Decomposing journey time variance on urban metro systems via semiparametric mixed methods
The availability of automated data for urban metro systems allows operators to accurately measure journey time reliability. However, there remains limited understanding of the causes of journey time variance and how journey time performance can be improved. In this paper, we present a semiparametric regression modelling framework to determine the underlying drivers of journey time variance in urban metro systems, using the London Underground as a case study. We merge train location and passenger trip data to decompose total journey times into three constituent parts: access times as passengers enter the system, on-train times, and egress times as passengers exit at their destinations. For each journey time component, we estimate non-linear functional relationships which we then use to derive elasticity estimates of journey times with respect to service supply and demand factors, including operational and physical characteristics of metros as well as passenger demand and passenger-specific travel characteristics.

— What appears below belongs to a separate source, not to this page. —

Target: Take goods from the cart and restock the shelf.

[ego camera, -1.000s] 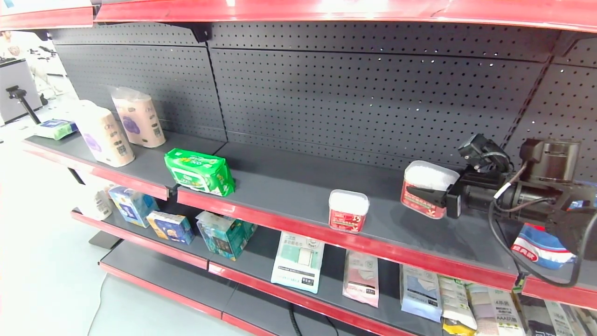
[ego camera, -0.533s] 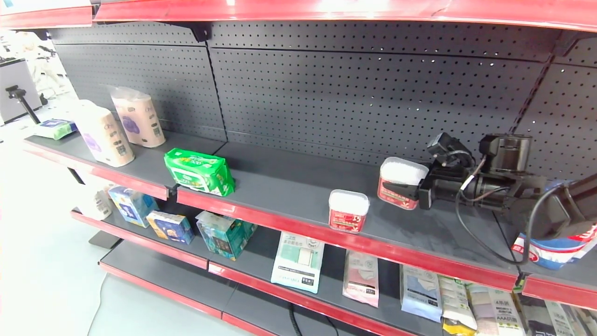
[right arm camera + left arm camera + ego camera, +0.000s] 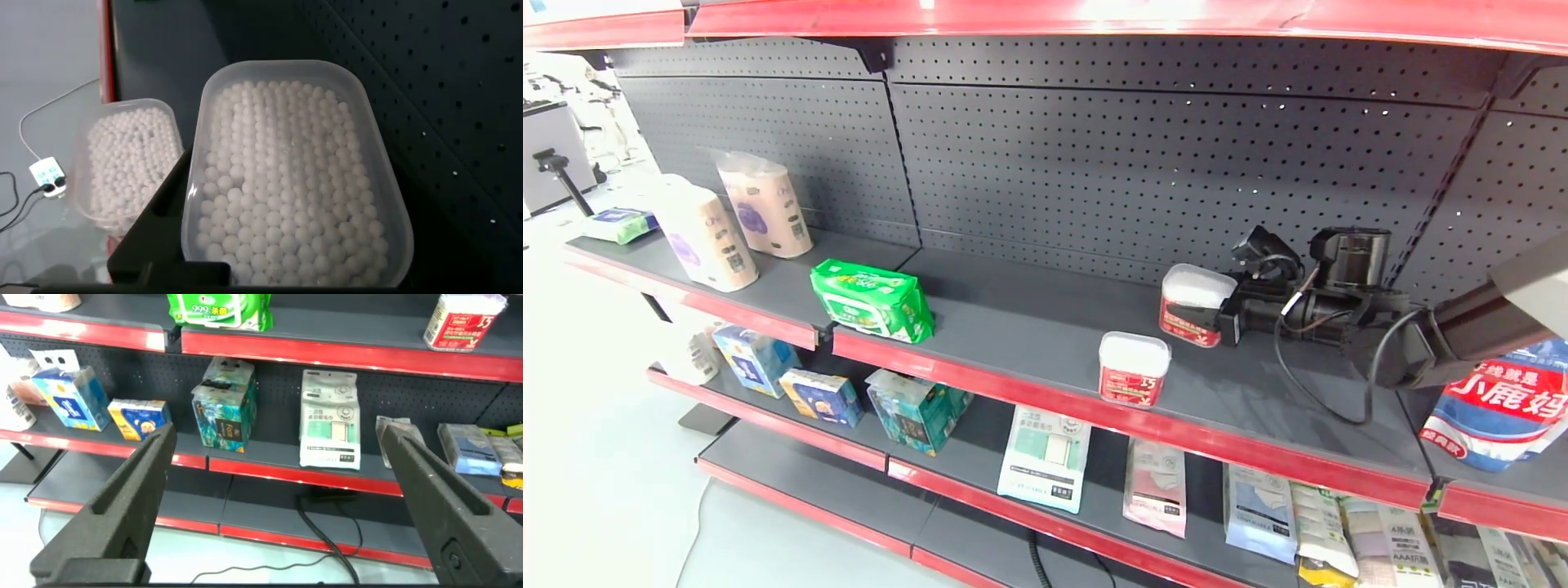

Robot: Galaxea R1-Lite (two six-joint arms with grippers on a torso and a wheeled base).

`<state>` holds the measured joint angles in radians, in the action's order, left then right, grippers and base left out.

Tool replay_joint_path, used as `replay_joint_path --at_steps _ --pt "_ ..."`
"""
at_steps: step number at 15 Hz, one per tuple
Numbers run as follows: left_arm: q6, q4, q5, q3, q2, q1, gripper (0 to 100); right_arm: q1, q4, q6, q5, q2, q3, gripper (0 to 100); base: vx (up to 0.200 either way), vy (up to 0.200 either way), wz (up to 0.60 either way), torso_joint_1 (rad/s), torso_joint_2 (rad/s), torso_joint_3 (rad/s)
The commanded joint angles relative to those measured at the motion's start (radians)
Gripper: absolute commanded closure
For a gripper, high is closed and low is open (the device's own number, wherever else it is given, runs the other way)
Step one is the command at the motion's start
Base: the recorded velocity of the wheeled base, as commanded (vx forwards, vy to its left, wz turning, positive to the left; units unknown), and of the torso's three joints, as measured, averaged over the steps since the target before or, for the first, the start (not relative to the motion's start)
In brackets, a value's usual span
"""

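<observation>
The right gripper (image 3: pixel 1218 317) is clamped on a clear tub of cotton swabs (image 3: pixel 1194 296), its dark fingers pressed against the tub's end that faces the arm. The tub sticks out from the fingers toward the robot's left, white top up and red label toward the aisle. In the right wrist view one finger (image 3: pixel 167 233) lies along the tub's (image 3: pixel 294 180) side. The tub sits low over the back part of the middle shelf (image 3: pixel 1029 318), close to the pegboard wall (image 3: pixel 1135 163); whether its base touches the shelf cannot be told.

A second tub (image 3: pixel 1133 369) of the same kind stands upright at the shelf's red front edge, nearer the aisle and slightly left of the held one, apart from it. Farther left lies a green wipes pack (image 3: pixel 872 300); at the right end stands a blue and white bag (image 3: pixel 1503 408).

The left gripper (image 3: pixel 276 433) has its fingers spread wide, holding nothing, and faces the lower shelves (image 3: pixel 270 461).
</observation>
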<state>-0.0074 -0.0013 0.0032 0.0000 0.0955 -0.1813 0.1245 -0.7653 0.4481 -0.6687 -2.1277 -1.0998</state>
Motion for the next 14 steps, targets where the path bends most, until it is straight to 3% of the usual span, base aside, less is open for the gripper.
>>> replay_joint_path --at_steps 1,14 --pt "0.0 0.0 0.0 0.0 0.003 0.0 0 -0.002 0.001 0.0 0.001 -0.049 -0.034 100 0.0 0.0 0.0 0.0 0.0 0.0" --pt "0.0 0.0 0.0 0.0 0.003 0.0 0 0.057 0.003 0.009 -0.02 -0.16 -0.15 100 0.0 0.0 0.0 0.0 0.0 0.0"
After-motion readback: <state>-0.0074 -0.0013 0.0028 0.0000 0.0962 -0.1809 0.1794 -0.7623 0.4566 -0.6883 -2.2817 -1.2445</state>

We find that the static fixed physical characteristics of stations and routes have the greatest influence on journey time, followed by train speeds, and headways, for which the average elasticities of total journey time are −0.54 and 0.05, respectively. The results of our analysis could inform operators about where potential interventions should be targeted in order to improve journey time performance.
Authors: Ramandeep Singh, Daniel Hörcher, Daniel J. Graham, Richard J. Anderson
Current status: Published in Transporation Research Part C: Emerging Technologies
Singh, R., Hörcher, D., Graham, D. J., & Anderson, R. J. (2020). Decomposing journey times on urban metro systems via semiparametric mixed methods. Transportation Research Part C: Emerging Technologies, 114, 140-163.
A causal analysis of the impact of differential pricing on commuter trip scheduling in Hong Kong
This paper quantifies the causal impact of differential pricing on the trip-scheduling of regular commuters using the Mass Transit Railway (MTR) in Hong Kong. It does so by applying a difference-in-difference (DID) method to large scale smart card data before and after the introduction of the Early Bird Discount (EBD) pricing intervention. We find statistically significant but small effects of the EBD in the form of earlier departure times. Leveraging the granularity of the data, we also allow for the treatment effect to vary over observed travel characteristics. Our empirical results suggest that fares and crowding are the key determinants of commuter responsiveness to the EBD policy.
Authors: Anupriya, Daniel J. Graham, Daniel Hörcher, Richard J. Anderson, and Prateek Bansal
Current status: Published in Transportation Research Part A: Policy and Practice
Anupriya, Graham, D. J., Hörcher, D., Anderson, R. J., & Bansal, P. (2020). Quantifying the ex-post causal impact of differential pricing on commuter trip scheduling in Hong Kong. Transportation Research Part A: Policy and Practice, 141, 16-34.